次に筆者らは、脂肪細胞に異常のある2種類の遺伝子変異マウスを用いて実験を行いました。脂肪生成の初期段階に異常があるために、脂肪前駆細胞が存在しないEfb1遺伝子欠損マウス(Ebf1-/-マウス)と、脂肪生成の最終段階が阻害されているために成熟脂肪細胞を欠いた変異マウス(Azip/F1マウス)を用いました。Azip/F1マウスでは、退行期の後期から休止期における毛のバルジ(※3)という部分に存在する幹細胞の活性化がみられるのに対し、Ebf1-/-マウスでは幹細胞の活性化がみられません。そこで、Azip/F1マウスの皮膚から脂肪前駆細胞を取り出し、Ebf1-/-マウスの皮膚へ移植しました。すると、Azip/F1マウスの脂肪前駆細胞が移植されたEbf1-/-マウスでは、毛の幹細胞が活性化し、休止期から成長期へと移行する像がみられたのです。すなわち、脂肪前駆細胞が毛の幹細胞を活性化し、休止期から成長期へ移行するのに重要な役割を果たす事が示されました。

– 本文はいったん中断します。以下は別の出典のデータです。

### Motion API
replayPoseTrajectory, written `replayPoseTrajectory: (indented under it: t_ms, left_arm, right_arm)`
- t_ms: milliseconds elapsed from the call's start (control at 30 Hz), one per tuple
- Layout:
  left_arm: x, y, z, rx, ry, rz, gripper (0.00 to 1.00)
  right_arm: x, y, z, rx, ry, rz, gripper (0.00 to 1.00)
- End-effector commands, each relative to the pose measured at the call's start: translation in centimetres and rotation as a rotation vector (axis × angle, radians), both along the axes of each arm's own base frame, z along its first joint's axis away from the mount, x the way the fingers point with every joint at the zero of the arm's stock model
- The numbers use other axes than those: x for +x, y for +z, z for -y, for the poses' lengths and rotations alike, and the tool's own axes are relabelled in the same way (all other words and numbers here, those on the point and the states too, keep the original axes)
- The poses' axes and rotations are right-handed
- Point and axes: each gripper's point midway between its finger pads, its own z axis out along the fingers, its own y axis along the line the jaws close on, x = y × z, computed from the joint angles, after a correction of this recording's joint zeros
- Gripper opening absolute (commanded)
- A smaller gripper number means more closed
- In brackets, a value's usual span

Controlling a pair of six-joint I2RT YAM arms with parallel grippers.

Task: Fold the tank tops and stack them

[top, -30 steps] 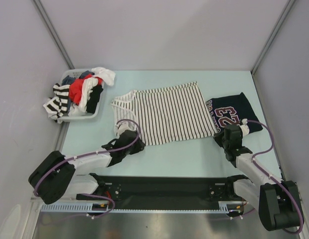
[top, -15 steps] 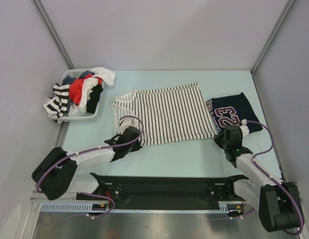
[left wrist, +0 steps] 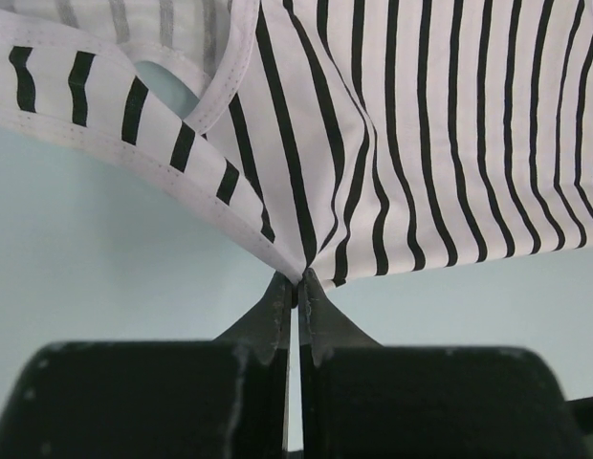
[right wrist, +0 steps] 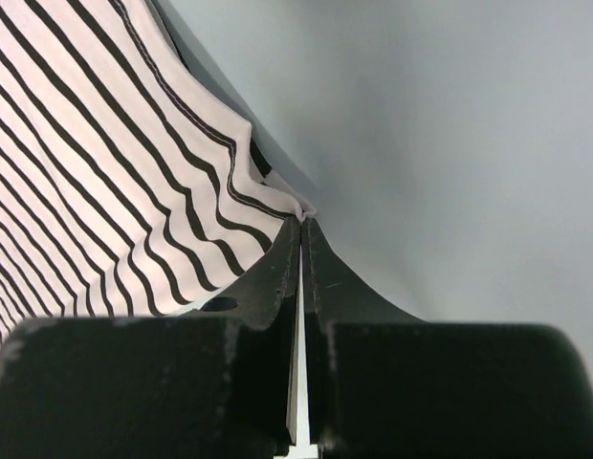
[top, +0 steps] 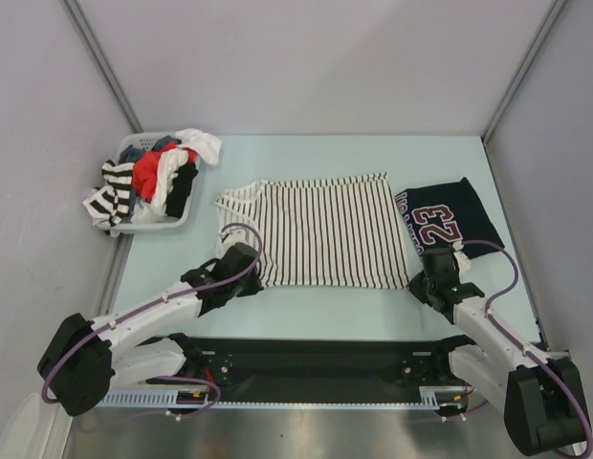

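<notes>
Left hand (left wrist: 296, 279), right hand (right wrist: 303, 220) — each pinching striped top (top: 325, 229) | jersey (top: 448, 218) — overhead only

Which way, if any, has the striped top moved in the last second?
Yes. The striped tank top has slid toward the arms' bases: its right near corner, earlier beside the "23" on the navy jersey, now lies nearer than that jersey's near edge.
</notes>
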Motion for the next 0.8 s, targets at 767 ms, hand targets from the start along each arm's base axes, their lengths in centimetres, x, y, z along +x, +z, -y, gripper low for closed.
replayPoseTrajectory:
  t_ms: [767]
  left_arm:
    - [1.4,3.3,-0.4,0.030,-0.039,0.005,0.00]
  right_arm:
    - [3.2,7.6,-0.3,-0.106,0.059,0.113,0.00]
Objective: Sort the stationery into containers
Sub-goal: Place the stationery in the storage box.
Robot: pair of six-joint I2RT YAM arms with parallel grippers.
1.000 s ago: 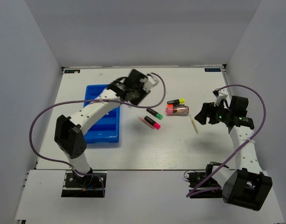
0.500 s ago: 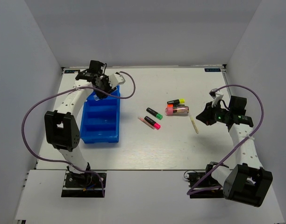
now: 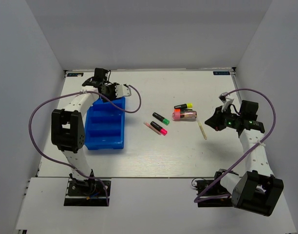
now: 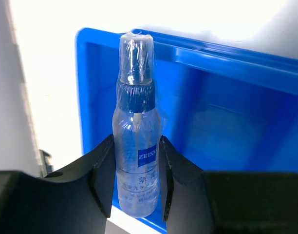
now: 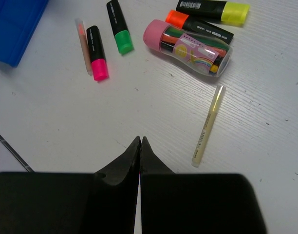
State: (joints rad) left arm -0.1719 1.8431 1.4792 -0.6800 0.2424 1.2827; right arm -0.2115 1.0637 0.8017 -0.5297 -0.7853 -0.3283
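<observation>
Blue tray (image 3: 106, 145) on the table's left side, with my left gripper (image 4: 136, 163) at its far rim.
I have those jaws clamped on a clear-blue tube (image 4: 136, 122) that pokes out over the tray's corner wall. My right gripper (image 5: 140, 146), jaws together, hangs over bare table (image 5: 66, 117) near the pale-yellow stick (image 5: 207, 126), and the highlighters (image 5: 120, 24) lie in the open, well apart from the tray.
</observation>
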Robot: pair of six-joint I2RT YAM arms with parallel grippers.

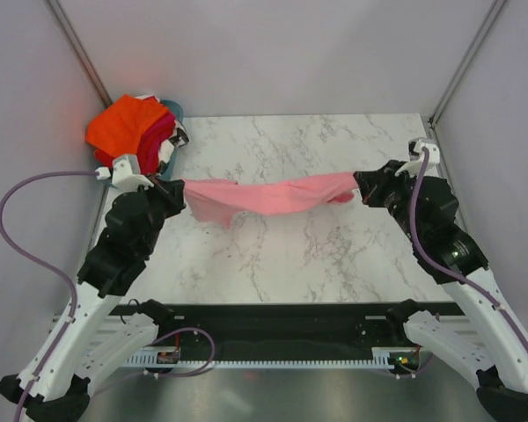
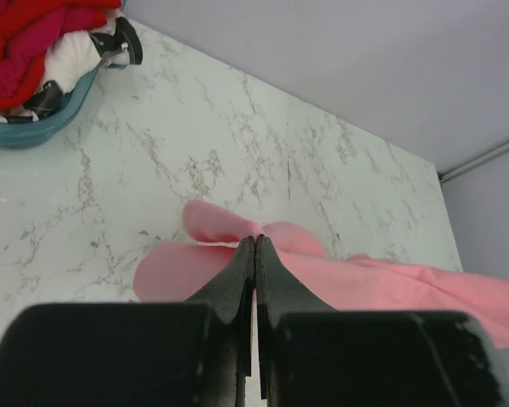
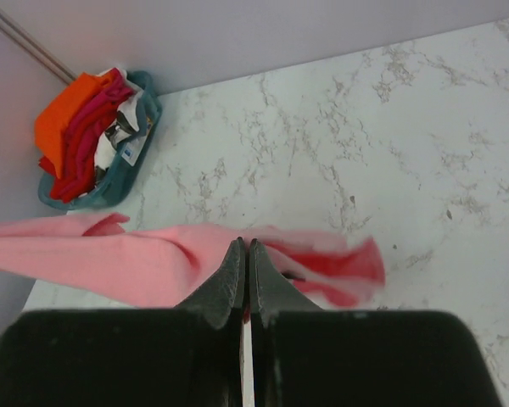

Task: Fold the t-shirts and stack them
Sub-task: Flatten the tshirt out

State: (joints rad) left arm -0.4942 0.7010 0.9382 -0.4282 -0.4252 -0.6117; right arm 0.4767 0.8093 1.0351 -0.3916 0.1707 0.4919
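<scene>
A light pink t-shirt [image 1: 268, 197] hangs stretched in the air between my two grippers, above the marble table. My left gripper [image 1: 178, 188] is shut on its left end, which shows in the left wrist view [image 2: 365, 280] past the closed fingertips [image 2: 255, 240]. My right gripper [image 1: 363, 183] is shut on its right end, which shows in the right wrist view [image 3: 144, 259] with a loose edge dangling to the right of the tips [image 3: 244, 243]. Orange [image 1: 123, 123], red and magenta t-shirts are heaped in the basket at the back left.
A teal basket [image 3: 110, 191] sits in the back left corner against the wall, also holding white cloth with black trim [image 2: 110, 47]. Grey walls close in the table [image 1: 334, 255] on three sides. A black rail runs along the near edge.
</scene>
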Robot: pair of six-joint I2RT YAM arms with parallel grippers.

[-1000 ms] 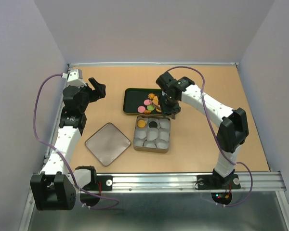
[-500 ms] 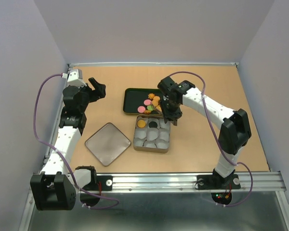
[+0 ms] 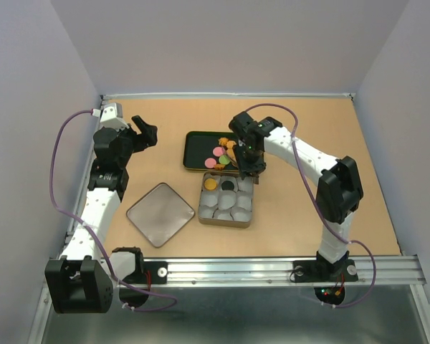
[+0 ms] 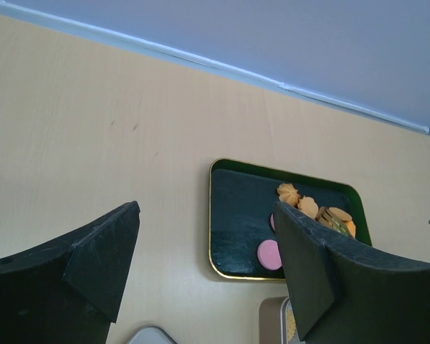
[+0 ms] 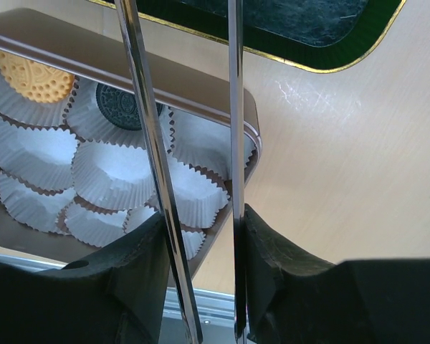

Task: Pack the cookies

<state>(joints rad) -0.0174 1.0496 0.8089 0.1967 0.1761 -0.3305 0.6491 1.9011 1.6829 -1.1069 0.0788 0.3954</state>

では、脂肪前駆細胞が毛周期を制御するのに関与するシグナルは何でしょう?筆者らは、脂肪前駆細胞ではPDGF(※4)の発現が増加する事、成長期の毛乳頭にはPDGF受容体が活性化する事からPDGFに着目しました。筆者らは、Ebf1-/-マウスにPDGFでコートされたビーズを皮膚に注射すると、毛周期の異常が改善される事を示し、PDGFが毛周期を促進する因子として働く、と述べています。
今回の結果から、毛の幹細胞を維持するのに脂肪前駆細胞が必要であり、そのシグナルにはPDGFが関与している事が明らかになりました。これまで知られていなかった、毛包と脂肪の関係が明らかにされた事はとても興味深いことです。発毛のメカニズムがまた一つ明かされたことになります。しかし、ヒトの発毛促進に応用するにはまだまだ検証が必要です。今回の結果はマウスの皮膚で示された結果なので、ヒトでも同様のメカニズムが働いているかはまだ不明です。また、成長期を開始させるシグナルはこれまでも報告されており、PDGF以外にもさまざまなシグナルが複雑に関係し合っている可能性が考えられます。今後も研究が進むことで、発毛の複雑なメカニズムが解明され、脱毛の治療につながっていくことが期待されます。
用語解説
- ※1 毛包幹細胞
毛を形作る角化細胞を供給する源の細胞。 - ※2 毛包
毛を囲むように入れている袋状の上皮性組織層。 - ※3 バルジ
毛包の隆起した部分.幹細胞が存在する部分でもある。 - ※4 PDGF(platelet-derived growth factor)
血小板由来成長因子。血液が凝固する時に血小板から放出される他、線維芽細胞、マクロファージ、平滑筋細胞、内皮細胞からも分泌される。PDGFは、組織が傷つくと放出されて、細胞遊走と細胞増殖を調節する事で,組織の修復、再生に関わる。